Persuading consumers industrial agriculture is good — Conventional family farmers and ranchers, being crushed by the abusive system, are paying the bill
Several points about the new US Farmers & Ranchers Alliance:
To date, 33 general farm, commodity and checkoff groups are members. All of ag’s big organizations are in: Farm Bureau, NCBA, National Milk, Pork Checkoff, Soybean Assoc., NCGA, Grains Council etc…
Cost to enter: Minimum $5,000, maximum unlimited; $50,000, however, gets you a seat on the board of directors. Current board includes members from the Beef Checkoff, Beef Federation, National Milk, National Pork Producers, Poultry & Egg, Neb. Soybean Assoc., Iowa Soybean Board, IL Soybean Assoc, and MN Soybean Council.
Executive members of the board: Bob Stallman, AFBF; Phil Bradshaw, Soybean Checkoff; Bart Schott, NCGA; Dale Norton, Pork Checkoff; Gene Gregory, United Egg; Forrest Roberts, NCBA
Note the heavy checkoff presence on both board and executive members. Beef Checkoff in for $250,000. USDA issued tight guidelines last November (when USFRA was announced and checkoffs joined) on rules governing federal checkoff cash committed to USFRA. For example, checkoff money can be used for “projects” not “membership dues.” USFRA currently viewed by USDA as just another “contractor” or “subcontractor.”
The global ad and PR agency, Ketchum, has been retained by the group to develop message and implementation. Ketchum has contracts with the Beef Checkoff and has worked for NCBA, also. The ag grapevine reports that Kim Essex, a highly placed staffer at NCBA, has left that post to take a new position at Ketchum.
Also, Drake & Co., a Missouri-based, association management company, is in charge of managing USFRA. Its founder and boss is Steve Drake, an old hand from the American Soybean Association.

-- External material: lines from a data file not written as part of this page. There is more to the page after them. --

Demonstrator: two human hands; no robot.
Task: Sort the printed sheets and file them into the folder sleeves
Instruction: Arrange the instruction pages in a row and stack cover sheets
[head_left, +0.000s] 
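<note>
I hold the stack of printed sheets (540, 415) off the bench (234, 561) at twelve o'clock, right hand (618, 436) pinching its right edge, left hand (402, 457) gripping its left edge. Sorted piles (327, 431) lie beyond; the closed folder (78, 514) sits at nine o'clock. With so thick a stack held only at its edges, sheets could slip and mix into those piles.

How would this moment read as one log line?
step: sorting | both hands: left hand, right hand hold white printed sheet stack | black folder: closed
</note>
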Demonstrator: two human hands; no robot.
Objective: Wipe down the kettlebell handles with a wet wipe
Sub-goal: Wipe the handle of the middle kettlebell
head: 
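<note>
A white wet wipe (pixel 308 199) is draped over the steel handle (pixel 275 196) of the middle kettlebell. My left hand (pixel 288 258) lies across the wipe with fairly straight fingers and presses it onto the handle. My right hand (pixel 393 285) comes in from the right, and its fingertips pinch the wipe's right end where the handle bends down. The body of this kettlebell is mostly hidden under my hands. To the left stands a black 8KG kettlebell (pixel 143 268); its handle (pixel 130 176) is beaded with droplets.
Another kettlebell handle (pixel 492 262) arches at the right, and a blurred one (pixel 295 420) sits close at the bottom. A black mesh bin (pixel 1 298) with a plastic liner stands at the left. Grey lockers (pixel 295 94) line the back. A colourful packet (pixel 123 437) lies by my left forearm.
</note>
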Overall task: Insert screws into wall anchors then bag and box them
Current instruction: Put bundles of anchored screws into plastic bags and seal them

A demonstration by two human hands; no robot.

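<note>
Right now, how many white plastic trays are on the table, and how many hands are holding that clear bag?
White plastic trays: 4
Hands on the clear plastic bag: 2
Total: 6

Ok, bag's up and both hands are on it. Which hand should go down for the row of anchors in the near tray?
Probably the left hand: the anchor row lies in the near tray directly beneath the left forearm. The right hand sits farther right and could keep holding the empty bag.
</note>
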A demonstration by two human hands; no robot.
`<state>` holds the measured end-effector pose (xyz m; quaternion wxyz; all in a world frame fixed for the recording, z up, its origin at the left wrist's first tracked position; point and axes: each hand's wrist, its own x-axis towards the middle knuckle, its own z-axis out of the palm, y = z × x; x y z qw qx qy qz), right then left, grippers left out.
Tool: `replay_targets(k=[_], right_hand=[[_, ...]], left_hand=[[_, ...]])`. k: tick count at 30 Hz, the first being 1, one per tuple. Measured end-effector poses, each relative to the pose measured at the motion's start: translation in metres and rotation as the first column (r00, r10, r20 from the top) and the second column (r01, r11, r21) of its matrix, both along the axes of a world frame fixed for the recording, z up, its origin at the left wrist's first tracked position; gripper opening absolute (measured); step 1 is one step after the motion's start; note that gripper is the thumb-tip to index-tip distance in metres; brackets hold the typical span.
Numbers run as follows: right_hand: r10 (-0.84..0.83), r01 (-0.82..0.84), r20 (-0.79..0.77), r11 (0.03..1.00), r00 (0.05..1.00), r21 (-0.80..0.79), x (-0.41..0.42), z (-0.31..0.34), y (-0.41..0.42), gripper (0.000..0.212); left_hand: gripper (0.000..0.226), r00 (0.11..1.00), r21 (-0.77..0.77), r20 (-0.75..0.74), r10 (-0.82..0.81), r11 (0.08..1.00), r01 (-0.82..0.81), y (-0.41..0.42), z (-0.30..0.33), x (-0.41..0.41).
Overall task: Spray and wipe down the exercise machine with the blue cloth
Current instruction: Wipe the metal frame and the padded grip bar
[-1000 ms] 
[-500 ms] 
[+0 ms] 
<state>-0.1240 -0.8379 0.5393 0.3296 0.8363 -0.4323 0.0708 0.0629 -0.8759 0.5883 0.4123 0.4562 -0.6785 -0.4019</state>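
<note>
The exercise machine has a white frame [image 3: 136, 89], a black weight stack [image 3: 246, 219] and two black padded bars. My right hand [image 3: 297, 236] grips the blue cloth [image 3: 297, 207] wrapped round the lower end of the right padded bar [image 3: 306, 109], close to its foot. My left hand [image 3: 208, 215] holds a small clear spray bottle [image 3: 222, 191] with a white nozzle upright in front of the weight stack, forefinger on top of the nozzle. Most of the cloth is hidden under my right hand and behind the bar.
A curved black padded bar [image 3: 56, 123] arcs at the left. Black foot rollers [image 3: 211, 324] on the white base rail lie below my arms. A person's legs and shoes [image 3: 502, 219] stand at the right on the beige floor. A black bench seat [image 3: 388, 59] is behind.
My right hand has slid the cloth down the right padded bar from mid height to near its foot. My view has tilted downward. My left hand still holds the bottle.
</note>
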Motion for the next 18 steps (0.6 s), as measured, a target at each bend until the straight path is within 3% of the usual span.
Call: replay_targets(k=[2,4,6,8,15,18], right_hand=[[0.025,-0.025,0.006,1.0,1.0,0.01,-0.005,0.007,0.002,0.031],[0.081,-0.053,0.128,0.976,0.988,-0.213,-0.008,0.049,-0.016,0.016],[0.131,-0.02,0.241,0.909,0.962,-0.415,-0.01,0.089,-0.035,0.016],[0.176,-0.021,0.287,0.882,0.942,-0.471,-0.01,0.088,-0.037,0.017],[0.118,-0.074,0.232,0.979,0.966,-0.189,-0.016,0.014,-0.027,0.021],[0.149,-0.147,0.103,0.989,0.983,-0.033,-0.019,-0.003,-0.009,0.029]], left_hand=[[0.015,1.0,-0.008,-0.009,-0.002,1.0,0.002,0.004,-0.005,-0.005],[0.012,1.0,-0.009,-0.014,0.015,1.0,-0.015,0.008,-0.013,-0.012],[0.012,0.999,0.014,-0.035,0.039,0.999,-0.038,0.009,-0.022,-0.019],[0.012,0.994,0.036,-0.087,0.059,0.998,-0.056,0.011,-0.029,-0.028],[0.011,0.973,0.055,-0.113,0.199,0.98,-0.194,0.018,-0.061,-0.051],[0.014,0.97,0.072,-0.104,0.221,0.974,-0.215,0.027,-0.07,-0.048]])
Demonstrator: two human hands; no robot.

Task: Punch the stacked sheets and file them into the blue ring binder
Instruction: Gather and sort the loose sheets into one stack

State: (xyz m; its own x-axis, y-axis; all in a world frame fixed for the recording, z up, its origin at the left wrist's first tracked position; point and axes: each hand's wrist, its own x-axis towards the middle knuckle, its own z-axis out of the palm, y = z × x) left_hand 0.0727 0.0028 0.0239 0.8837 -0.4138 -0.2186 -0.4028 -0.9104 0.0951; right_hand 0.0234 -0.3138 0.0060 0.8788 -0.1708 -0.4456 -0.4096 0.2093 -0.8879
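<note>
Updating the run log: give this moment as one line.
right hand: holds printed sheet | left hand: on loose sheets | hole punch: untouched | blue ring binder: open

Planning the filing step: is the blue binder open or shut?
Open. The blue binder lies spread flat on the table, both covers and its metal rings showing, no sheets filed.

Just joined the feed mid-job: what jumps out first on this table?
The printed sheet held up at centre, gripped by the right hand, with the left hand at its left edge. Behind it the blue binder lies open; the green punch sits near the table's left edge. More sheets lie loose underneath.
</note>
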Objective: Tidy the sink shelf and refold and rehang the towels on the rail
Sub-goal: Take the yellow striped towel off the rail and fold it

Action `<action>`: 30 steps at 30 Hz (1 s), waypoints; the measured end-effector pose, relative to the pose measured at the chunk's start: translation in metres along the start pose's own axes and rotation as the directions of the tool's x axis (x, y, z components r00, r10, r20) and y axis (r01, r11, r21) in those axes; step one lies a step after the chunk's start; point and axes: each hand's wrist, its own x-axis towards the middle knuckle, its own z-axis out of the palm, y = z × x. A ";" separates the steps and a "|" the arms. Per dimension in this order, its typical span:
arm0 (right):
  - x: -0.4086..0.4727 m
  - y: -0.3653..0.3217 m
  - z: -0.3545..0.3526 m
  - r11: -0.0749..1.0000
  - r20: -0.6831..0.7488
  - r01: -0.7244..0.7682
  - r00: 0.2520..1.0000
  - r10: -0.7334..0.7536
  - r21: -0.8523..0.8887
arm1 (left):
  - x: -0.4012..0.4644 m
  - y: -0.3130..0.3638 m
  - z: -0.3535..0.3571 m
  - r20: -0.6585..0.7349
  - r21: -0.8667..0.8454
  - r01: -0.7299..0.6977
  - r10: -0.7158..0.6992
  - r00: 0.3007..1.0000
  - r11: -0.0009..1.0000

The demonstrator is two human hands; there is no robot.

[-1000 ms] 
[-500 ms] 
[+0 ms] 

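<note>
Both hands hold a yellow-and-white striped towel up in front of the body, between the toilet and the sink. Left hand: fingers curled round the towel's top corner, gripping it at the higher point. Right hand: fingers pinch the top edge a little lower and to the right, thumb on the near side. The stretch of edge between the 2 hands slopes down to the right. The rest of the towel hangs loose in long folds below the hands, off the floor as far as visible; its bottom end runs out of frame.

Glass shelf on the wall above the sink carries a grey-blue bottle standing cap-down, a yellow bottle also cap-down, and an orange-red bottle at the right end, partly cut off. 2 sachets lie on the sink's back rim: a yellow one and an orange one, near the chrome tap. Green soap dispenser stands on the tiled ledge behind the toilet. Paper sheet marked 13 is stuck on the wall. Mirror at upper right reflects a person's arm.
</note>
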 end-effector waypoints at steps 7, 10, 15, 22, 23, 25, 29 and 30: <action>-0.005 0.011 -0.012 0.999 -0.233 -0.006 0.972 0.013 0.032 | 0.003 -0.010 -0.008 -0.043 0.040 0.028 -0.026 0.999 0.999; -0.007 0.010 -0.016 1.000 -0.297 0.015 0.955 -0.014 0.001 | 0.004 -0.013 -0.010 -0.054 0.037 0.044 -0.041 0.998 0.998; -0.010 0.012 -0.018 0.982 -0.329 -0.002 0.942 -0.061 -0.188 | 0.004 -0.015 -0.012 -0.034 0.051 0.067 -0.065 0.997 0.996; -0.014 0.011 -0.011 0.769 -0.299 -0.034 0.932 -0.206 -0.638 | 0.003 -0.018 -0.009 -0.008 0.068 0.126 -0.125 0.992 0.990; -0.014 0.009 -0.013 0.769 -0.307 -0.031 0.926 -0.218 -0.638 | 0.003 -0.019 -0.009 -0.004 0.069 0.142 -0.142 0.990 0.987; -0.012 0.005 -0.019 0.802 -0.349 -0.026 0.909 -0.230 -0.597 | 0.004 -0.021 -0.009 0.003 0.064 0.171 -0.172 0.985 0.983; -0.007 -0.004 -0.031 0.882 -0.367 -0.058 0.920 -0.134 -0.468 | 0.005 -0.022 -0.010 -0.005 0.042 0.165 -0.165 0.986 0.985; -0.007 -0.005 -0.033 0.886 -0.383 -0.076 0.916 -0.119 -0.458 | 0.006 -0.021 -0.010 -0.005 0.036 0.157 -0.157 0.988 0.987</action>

Big push now underway to get ag business to join USFRA. Viewed as “natural partners” in effort to promote “new” vision of American agriculture. Minimum buy-in $50,000. Any firm that pays $500,000, though, becomes ex oficio member of the Board: no voting rights, but can participate in everything else. Farm Credit and The Fertilizer Institute only two big business members to date, but another to be announced in coming weeks. Hope is to snag some whales: ADM, Cargill, Monsanto, DuPont.
Kickoff targeted for mid-July. $10 million in bank; want is for $20 million for first year’s campaign. Long-term, $30 million is viewed as “doable” for each subsequent year with big agri-business as biggest contributor.
Guiding principle behind formation of USFRA is belief that there’s a growing disconnect between consumers and farmers. That disconnect, it says, is because most Americans now three generations removed from the farm and ranch and the daily effort by “anti-farm” groups to attack production ag. By that, according to USFRA, it means Humane Society et al.
Both points may sound good but are not key to so-called “disconnect.” Land Grant research and independent public opinion polling shows two clear facts: an overwhelming majority of the public “respects” and “admires” farmers and ranchers and, similarly, have “deep concerns” over farming and ranching practices used today to “industrialize” food production. Want is for more “earth” and less “industry” in food.
So what is that unstated goal of big farm groups, commodity organization, checkoffs and agri-business with USFRA and the millions?
From a PR standpoint, the groups want the face of the small farmer and horse-riding rancher to be the public face of agriculture–not confinement hog barns, 100,000-head cattle feedlots; not manure lagoons, eroded fields, hypoxic rivers, lakes and oceans, not GM seed, not sub-therapeutic antibiotics.
In other words, the big money behind US Farmers & Ranchers Alliance wants to preserve and build upon the exact thing the public doesn’t want: modern food production practices it views as questionable, worrisome and even unnecessary.
I appreciate your website and we need more people like you to get the message out that industrial agriculture is taking over by disguising themselves as a family farmer. My husband and I have been full-time independent family farmers in Missouri for over 45 years. Industrial agriculture has big money to promote laws that benefit them at the expense of the family farmer. Some family farmers have given up and say you can’t fight the future of agriculture, it is going to be industrialized. For the sake of our country, I hope this is not true.
Thanks for being such a wonderful source of information. I use all the forwarded stuff my friends send me that originated for you. Keep up the good work…it is OBVIOUSLY making an effect!! We need more folks like you. I am creating a powerpoint presentation and showing it to people, and promoting Food Inc and the other movies like it. Word is getting out!! Keep feeding us the info… Another great resource is the book..CAFO…it is PHENOMINAL The huge coffee table photo essay. There is also a smaller reader. But the photo is worth a thousand words. I modeled my power point presentation after it.